L’économie du sport est toutefois loin de se limiter aux grandes compétitions sportives. Alors que le sport professionnel ne concerne que quelques milliers de personnes, près de 9 millions de licences sportives et autres titres de participation ont été délivrés en 2022 sur le territoire français. Plus encore, l’Institut national de la jeunesse et de l’éducation populaire (Injep) notait en 2022 que 72 % des Français·e·s avaient pratiqué une activité sportive au moins une fois au cours des derniers mois . Ces activités sont à l’origine de nombreuses dépenses qui façonnent un marché du sport-loisir. En France, depuis 2005, le ministère des Sports, en collaboration avec l’Injep, développe ainsi une approche pour estimer le poids économique du sport dans l’économie française, fondée sur les dépenses des ménages, les dépenses publiques et les dépenses des entreprises.
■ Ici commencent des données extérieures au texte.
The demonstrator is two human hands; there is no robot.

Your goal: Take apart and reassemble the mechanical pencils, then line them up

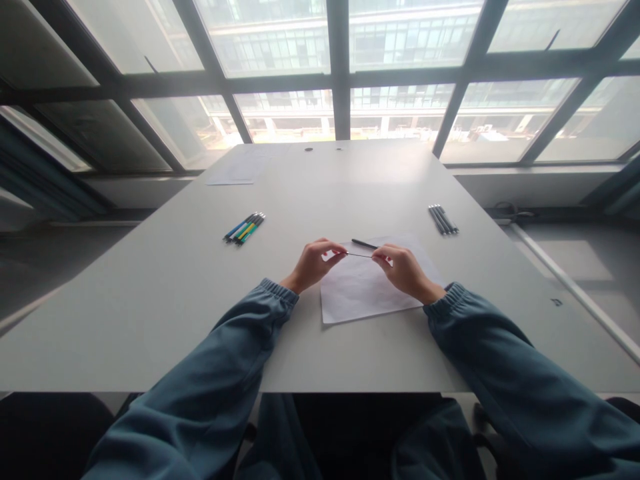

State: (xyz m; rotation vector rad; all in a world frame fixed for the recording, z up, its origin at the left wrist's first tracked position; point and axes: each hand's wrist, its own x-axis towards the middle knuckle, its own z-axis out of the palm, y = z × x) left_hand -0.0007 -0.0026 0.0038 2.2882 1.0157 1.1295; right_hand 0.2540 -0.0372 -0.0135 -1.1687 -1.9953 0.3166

D’abord, la dépense sportive des ménages, comprenant l’ensemble des dépenses nécessaires à la pratique du sport (souscription d’une licence, adhésion à un club de sport ou autres associations sportives, ainsi que les droits d’accès aux installations sportives privées ou publiques) et les dépenses liées à l’achat de billets pour assister aux manifestations sportives, représentent 0,8 point de Produit intérieur brut (PIB) en 2021. Par ailleurs, la prise en compte de la dépense sportive publique (0,6 % du PIB) et de la dépense sportive des entreprises (1,7 % du PIB, principalement appréciée par les droits de retransmission des événements sportifs et par le mécénat) élève la dépense sportive totale à 3 % du PIB. L’économie du sport, ainsi considérée, génère près de 40 milliards d’euros par an en France.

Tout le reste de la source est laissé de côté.